_Prompt:_ Give again, unaltered, the lines of the listing below that run from the line having "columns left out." through the line having "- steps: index".

_Entries shown:_
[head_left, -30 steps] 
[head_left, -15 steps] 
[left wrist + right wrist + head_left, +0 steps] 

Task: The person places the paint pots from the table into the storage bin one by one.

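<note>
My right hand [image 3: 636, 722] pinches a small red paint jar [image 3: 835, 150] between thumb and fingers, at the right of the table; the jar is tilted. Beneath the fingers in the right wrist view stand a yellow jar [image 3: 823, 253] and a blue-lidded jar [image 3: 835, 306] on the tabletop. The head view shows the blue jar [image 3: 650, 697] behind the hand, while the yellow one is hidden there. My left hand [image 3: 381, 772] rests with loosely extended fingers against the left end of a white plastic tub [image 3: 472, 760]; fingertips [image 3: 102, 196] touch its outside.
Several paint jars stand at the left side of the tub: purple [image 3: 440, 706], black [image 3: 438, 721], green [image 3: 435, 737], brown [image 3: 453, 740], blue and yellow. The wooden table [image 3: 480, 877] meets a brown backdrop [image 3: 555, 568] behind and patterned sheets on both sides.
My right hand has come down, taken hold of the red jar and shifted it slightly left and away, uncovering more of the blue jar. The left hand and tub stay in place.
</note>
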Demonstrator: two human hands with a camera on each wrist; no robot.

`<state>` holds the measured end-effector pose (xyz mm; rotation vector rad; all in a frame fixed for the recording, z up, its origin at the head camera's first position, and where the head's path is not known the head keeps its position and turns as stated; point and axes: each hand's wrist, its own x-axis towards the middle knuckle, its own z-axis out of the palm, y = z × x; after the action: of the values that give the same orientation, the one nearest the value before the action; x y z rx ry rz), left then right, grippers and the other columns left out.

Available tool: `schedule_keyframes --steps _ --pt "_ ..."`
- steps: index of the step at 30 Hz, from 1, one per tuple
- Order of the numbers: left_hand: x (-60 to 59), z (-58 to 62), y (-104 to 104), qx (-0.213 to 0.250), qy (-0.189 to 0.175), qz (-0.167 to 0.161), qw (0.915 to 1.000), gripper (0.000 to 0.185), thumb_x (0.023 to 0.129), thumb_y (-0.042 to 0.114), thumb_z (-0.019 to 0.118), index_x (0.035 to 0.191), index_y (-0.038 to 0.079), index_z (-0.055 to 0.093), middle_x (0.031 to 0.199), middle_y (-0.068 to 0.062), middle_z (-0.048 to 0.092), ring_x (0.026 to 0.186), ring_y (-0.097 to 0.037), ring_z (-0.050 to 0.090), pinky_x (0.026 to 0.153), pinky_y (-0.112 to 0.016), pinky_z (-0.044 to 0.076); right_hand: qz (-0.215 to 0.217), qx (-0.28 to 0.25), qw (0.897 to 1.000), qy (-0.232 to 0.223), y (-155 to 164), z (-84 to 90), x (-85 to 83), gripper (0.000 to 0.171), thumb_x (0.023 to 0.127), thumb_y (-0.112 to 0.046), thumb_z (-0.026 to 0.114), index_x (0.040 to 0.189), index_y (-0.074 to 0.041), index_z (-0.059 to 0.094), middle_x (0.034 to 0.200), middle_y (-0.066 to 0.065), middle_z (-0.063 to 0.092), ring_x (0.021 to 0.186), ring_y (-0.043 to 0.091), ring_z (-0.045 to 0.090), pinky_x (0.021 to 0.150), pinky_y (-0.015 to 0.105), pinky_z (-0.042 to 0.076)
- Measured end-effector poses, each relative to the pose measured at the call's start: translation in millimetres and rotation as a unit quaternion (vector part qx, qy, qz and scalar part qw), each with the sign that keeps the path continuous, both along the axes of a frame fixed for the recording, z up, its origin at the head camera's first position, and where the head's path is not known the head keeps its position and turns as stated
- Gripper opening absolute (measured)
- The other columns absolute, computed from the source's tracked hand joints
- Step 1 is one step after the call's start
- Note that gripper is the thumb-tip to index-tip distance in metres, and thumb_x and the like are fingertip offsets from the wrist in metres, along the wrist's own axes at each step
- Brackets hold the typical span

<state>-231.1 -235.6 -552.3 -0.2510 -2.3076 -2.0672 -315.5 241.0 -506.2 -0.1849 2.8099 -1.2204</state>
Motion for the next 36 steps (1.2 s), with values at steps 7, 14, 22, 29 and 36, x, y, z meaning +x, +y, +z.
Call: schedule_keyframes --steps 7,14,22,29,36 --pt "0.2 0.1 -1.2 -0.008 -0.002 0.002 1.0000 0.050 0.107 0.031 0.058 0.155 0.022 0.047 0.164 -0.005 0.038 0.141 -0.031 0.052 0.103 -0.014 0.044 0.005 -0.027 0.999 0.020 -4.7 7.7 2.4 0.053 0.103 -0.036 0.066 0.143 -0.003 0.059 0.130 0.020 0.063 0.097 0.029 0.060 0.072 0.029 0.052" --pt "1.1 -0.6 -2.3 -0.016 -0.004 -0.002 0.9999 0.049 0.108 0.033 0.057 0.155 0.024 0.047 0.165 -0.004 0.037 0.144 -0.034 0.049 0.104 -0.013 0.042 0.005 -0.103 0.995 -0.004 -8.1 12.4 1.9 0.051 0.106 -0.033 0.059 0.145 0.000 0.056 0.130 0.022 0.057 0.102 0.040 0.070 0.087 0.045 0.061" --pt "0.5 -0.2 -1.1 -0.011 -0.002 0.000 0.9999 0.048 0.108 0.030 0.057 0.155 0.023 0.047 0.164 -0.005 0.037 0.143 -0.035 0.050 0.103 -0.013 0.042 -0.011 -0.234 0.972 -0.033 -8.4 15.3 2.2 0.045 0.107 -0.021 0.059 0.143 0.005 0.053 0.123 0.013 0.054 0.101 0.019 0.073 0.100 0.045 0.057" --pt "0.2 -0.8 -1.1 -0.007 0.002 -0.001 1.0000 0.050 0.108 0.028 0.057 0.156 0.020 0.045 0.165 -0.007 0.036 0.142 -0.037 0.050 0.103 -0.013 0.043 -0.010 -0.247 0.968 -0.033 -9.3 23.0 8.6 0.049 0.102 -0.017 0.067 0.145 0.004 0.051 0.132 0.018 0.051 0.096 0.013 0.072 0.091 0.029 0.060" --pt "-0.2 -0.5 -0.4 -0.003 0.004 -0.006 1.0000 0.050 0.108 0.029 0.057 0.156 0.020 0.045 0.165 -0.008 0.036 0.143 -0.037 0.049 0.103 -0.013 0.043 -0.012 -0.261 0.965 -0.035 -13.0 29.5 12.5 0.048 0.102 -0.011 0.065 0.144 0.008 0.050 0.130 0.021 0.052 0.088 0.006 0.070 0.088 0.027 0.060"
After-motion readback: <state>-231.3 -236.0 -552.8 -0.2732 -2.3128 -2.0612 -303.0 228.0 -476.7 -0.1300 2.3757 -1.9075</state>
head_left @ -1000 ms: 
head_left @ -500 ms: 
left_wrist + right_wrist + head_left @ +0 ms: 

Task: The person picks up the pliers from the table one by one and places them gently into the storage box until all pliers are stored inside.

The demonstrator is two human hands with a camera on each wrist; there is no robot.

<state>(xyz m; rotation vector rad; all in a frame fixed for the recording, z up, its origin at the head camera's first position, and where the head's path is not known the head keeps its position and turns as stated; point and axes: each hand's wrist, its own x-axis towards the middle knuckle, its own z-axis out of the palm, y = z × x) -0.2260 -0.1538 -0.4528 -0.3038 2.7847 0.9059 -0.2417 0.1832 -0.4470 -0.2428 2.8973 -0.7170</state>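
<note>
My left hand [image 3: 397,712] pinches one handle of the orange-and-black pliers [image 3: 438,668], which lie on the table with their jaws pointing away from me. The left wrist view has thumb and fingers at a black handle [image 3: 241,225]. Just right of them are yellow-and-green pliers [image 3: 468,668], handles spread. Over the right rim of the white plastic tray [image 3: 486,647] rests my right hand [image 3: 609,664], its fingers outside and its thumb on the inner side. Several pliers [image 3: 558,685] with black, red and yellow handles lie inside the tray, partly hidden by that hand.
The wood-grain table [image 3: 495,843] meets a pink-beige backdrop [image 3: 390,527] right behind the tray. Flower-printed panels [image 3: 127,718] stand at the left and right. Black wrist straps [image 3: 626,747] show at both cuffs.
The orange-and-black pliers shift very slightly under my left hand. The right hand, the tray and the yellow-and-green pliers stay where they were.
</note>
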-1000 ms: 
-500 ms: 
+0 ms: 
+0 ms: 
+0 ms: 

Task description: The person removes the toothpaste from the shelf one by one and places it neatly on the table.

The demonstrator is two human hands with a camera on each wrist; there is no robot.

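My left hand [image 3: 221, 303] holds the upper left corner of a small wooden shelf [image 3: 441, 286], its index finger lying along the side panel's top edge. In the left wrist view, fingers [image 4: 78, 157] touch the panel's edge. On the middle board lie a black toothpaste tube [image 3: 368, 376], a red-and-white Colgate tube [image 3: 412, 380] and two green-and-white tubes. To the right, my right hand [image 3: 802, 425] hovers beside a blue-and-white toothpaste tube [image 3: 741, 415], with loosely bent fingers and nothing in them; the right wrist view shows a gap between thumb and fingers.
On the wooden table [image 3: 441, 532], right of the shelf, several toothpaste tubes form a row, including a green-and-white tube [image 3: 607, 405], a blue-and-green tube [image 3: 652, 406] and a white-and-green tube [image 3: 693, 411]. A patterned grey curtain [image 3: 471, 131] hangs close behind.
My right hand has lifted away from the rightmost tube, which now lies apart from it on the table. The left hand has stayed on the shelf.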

_Response for this exercise:_
`<state>` holds the measured end-effector pose (xyz mm; rotation vector rad; all in a frame fixed for the recording, z up, its origin at the head camera's first position, and where the head's path is not known the head keeps its position and turns as stated; point and axes: each hand's wrist, its own x-axis towards the middle knuckle, its own z-axis out of the palm, y = z × x; after the action: of the values that give the same orientation, the one nearest the value before the action; x y z rx ry rz), left then right, grippers and the other columns left out.

Available tool: `schedule_keyframes --steps _ --pt "_ ..."`
- steps: index of the step at 30 Hz, from 1, one per tuple

The response is now complete.